**Aim of the exercise**
Within the data that follows, set down exactly the lines from the one containing "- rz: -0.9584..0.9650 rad" through the one containing "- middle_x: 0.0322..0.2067", both ends included.

**Records excerpted from a collection**
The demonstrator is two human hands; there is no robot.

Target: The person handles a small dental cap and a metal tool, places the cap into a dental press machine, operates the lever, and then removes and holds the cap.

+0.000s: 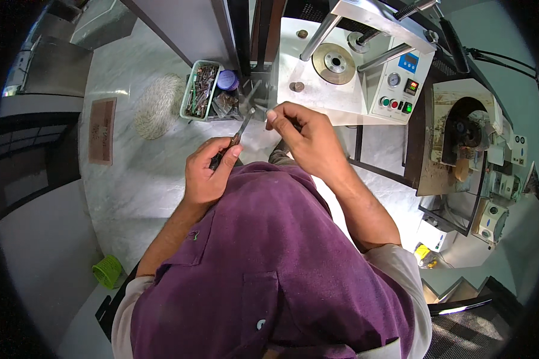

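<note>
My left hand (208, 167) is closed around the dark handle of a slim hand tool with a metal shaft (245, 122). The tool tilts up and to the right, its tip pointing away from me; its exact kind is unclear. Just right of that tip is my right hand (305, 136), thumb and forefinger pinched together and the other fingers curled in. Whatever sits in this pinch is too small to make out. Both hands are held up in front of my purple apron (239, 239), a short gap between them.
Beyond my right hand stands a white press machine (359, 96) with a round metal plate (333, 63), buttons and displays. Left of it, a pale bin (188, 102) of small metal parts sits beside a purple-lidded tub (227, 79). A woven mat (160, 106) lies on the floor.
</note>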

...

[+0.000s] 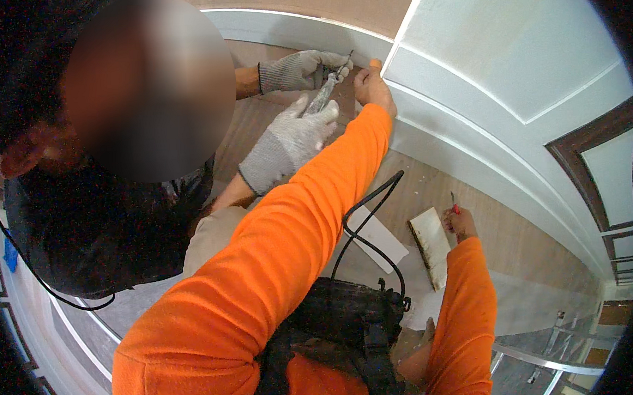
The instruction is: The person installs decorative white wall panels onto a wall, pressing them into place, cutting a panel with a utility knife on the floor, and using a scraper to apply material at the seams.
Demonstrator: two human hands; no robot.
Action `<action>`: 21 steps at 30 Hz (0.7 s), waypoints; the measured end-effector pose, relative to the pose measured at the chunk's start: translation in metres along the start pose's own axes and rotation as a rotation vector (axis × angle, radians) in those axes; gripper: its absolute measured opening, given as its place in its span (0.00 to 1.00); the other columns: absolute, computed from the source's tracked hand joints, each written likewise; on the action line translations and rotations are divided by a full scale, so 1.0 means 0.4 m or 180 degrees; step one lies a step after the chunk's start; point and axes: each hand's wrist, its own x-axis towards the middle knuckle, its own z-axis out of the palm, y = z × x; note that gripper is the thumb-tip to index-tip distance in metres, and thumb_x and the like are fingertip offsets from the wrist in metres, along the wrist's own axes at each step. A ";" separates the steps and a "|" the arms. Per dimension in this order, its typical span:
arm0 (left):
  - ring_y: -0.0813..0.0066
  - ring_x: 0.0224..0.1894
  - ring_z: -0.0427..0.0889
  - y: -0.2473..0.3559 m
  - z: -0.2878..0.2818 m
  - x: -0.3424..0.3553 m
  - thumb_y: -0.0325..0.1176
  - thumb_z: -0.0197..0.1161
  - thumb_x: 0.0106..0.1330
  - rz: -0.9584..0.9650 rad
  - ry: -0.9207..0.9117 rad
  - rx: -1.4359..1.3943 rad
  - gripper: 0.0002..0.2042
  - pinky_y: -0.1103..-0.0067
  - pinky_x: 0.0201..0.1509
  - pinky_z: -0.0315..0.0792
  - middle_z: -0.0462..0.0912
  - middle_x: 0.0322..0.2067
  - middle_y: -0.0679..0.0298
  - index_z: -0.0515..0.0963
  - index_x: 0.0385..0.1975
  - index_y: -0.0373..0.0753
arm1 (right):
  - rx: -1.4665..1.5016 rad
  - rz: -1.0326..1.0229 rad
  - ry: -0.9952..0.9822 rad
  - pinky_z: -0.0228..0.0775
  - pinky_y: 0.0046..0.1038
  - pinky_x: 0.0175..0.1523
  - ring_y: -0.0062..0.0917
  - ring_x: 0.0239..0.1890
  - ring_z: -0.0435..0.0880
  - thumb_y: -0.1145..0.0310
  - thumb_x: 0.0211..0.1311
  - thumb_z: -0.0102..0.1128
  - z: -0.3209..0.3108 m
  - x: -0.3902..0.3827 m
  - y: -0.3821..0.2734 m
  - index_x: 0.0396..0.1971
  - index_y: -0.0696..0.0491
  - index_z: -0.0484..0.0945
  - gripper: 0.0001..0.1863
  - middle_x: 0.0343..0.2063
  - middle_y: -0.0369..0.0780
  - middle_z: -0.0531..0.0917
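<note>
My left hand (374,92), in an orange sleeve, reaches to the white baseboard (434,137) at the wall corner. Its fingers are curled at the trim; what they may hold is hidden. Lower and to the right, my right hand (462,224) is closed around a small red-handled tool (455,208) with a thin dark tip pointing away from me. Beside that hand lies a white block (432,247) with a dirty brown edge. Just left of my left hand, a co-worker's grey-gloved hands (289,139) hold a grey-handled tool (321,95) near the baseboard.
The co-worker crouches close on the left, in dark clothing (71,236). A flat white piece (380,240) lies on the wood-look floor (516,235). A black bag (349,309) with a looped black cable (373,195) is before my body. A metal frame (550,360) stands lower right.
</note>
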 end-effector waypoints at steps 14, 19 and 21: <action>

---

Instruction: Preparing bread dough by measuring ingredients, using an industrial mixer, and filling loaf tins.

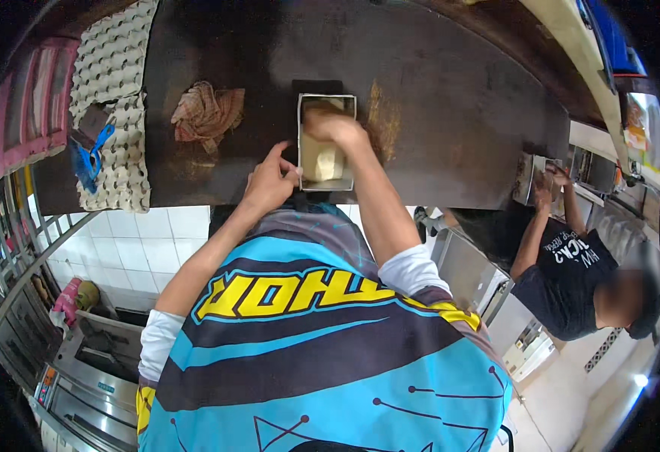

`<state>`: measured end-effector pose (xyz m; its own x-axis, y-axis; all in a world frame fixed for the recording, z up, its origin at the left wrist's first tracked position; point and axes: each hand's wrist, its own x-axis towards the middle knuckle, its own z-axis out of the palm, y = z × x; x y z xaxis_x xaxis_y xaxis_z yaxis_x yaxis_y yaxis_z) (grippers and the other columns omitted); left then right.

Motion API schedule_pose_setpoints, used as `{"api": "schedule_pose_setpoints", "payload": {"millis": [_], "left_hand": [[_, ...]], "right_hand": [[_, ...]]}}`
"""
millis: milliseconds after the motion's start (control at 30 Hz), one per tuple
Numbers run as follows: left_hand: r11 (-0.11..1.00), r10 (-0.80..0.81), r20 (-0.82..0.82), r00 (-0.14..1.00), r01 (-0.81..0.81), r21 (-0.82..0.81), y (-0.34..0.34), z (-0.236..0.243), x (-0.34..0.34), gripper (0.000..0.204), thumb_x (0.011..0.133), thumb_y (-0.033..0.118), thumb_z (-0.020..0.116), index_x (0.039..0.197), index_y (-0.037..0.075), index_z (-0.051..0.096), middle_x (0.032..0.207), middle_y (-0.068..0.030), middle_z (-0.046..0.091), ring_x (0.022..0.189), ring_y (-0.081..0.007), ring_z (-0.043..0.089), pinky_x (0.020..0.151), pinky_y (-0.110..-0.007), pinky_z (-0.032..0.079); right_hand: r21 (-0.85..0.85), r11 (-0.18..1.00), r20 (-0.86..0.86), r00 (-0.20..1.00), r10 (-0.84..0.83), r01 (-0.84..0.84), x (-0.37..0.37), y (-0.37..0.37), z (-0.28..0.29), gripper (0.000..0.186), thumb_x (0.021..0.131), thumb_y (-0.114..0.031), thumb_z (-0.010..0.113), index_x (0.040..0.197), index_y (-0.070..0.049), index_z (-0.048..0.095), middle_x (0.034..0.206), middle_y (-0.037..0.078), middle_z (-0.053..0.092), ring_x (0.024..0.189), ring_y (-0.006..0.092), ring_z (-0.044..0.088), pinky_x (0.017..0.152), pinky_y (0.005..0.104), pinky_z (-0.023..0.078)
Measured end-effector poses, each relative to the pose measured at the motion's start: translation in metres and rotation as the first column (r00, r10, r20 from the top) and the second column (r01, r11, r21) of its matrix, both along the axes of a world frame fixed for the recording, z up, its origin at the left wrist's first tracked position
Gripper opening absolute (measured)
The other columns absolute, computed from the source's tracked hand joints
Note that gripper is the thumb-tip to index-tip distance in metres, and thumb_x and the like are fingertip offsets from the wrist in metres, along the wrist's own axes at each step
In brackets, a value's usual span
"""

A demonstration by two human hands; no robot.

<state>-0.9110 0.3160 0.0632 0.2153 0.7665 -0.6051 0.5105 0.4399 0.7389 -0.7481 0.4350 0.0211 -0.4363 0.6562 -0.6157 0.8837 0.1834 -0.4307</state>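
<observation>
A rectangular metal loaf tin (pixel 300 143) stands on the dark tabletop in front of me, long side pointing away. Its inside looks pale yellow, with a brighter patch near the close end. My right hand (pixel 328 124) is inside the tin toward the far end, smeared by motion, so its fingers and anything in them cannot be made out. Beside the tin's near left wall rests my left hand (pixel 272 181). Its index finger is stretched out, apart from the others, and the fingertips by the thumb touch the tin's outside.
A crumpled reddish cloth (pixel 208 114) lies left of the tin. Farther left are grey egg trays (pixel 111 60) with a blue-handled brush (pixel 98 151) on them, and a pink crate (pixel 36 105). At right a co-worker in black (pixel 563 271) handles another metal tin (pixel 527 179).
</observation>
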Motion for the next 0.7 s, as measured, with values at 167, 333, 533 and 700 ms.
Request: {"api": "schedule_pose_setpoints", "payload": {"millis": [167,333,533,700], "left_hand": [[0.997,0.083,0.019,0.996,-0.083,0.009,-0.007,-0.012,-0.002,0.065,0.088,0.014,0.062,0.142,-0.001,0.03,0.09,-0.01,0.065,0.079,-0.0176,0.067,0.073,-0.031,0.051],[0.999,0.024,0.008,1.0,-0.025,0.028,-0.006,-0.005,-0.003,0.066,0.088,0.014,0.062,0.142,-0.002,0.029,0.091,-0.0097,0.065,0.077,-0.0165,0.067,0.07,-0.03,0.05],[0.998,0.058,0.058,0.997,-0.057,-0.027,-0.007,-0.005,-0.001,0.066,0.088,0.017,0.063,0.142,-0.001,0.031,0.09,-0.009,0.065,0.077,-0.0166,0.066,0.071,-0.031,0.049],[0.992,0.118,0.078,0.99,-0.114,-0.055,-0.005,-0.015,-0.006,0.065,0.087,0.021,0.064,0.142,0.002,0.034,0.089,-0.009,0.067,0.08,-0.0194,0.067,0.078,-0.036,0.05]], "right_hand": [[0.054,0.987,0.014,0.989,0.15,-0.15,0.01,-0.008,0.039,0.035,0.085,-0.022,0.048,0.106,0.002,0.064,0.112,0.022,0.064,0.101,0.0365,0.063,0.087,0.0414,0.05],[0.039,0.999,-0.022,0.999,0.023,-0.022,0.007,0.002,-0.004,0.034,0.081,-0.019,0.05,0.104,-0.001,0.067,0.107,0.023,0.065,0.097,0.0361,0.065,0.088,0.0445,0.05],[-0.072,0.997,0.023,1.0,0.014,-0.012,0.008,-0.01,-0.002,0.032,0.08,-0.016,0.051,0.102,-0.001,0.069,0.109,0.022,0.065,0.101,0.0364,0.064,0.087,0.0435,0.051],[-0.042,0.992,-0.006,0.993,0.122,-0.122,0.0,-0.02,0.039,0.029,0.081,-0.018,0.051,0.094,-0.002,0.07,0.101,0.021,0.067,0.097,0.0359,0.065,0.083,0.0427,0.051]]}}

**Expected answer**
  - rz: -0.9584..0.9650 rad
  - ry: -0.9207..0.9117 rad
  - rx: -1.4359..1.3943 rad
  - gripper: 0.0002..0.2042
  - pinky_y: -0.1103..-0.0067
  - pinky_x: 0.0201..0.1509
  - pinky_z: -0.0315..0.0792
  - middle_z: -0.0462..0.0912
  - middle_x: 0.0322..0.2067

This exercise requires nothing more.